Requirement: Print all of the data exactly, with no line missing.

Data segment:
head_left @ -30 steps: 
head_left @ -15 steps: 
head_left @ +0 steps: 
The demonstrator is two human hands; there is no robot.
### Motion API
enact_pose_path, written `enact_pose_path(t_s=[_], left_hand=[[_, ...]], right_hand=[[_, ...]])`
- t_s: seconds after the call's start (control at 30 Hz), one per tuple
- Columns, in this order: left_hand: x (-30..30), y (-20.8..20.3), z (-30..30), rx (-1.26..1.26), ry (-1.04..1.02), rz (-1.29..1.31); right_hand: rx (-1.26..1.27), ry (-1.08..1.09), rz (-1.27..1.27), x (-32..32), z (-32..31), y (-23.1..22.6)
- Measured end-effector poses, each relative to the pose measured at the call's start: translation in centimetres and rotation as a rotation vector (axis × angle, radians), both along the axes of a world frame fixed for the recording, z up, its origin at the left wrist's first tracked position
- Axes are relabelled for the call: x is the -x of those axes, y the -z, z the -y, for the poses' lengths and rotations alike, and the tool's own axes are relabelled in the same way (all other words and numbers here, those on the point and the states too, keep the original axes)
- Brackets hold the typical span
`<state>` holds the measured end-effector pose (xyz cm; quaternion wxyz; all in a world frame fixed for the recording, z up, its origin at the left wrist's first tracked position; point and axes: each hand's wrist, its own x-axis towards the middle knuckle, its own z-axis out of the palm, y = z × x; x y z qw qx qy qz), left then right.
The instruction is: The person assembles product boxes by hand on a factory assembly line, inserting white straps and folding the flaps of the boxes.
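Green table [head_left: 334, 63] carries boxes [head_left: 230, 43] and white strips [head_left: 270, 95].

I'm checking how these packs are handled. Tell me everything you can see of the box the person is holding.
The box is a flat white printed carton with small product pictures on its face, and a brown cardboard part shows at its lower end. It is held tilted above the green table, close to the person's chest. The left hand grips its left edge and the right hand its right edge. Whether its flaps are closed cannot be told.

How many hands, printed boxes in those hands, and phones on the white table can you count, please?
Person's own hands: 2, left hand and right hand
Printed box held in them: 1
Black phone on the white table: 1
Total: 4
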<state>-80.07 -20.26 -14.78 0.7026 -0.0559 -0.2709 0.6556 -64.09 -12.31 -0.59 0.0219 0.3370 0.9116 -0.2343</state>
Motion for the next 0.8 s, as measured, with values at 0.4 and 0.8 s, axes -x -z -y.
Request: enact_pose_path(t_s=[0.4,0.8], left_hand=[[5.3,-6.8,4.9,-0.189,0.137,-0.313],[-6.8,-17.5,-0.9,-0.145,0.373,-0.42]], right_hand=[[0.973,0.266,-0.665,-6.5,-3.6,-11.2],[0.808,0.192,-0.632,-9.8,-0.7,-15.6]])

Answer for the task:
head_left @ -30 steps: 
head_left @ -15 steps: 
head_left @ +0 steps: 
The demonstrator is two human hands; there is no robot.
### Motion API
enact_pose_path, written `enact_pose_path(t_s=[_], left_hand=[[_, ...]], right_hand=[[_, ...]])`
- t_s: seconds after the call's start (control at 30 Hz), one per tuple
- Columns, in this order: left_hand: x (-30..30), y (-20.8..20.3), z (-30..30), rx (-1.26..1.26), ry (-1.04..1.02), rz (-1.29..1.31); right_hand: rx (-1.26..1.27), ry (-1.08..1.09), rz (-1.27..1.27), x (-32..32), z (-32..31), y (-23.1..22.6)
- Measured end-effector poses, each relative to the pose measured at the call's start: translation in centimetres and rotation as a rotation vector (axis × angle, radians), both along the axes of a world frame fixed for the recording, z up, its origin at the left wrist's first tracked position
- Axes are relabelled for the call: x is the -x of those axes, y the -z, z the -y, for the poses' lengths and rotations alike, and the tool's own axes are relabelled in the same way (all other words and numbers here, those on the point and the states too, keep the original axes)
- Brackets hold the typical span
`<state>` holds the measured end-effector pose (xyz cm; quaternion wxyz; all in a world frame fixed for the recording, z up, its origin at the left wrist's first tracked position; point and axes: each hand's wrist, its own x-axis towards the middle knuckle, its own z-axis out of the palm, y = z × x; x y z qw qx qy qz), left then right.
The instruction is: The person assembles product boxes by hand on a factory assembly line, inserting white straps and folding the flaps of the boxes.
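Green table [head_left: 334, 63] carries boxes [head_left: 230, 43] and white strips [head_left: 270, 95].

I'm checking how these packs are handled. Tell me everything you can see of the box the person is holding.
The box is a flat white printed carton with small product pictures on its face, and a brown cardboard part shows at its lower end. It is held tilted above the green table, close to the person's chest. The left hand grips its left edge and the right hand its right edge. Whether its flaps are closed cannot be told.

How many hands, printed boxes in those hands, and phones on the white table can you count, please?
Person's own hands: 2, left hand and right hand
Printed box held in them: 1
Black phone on the white table: 1
Total: 4
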<state>-80.07 -20.26 -14.78 0.7026 -0.0559 -0.2709 0.6556 -64.09 -12.31 -0.59 0.0219 0.3370 0.9116 -0.2343</state>
Motion for the next 0.8 s, as measured, with values at 0.4 and 0.8 s, axes -x -z -y.
Request: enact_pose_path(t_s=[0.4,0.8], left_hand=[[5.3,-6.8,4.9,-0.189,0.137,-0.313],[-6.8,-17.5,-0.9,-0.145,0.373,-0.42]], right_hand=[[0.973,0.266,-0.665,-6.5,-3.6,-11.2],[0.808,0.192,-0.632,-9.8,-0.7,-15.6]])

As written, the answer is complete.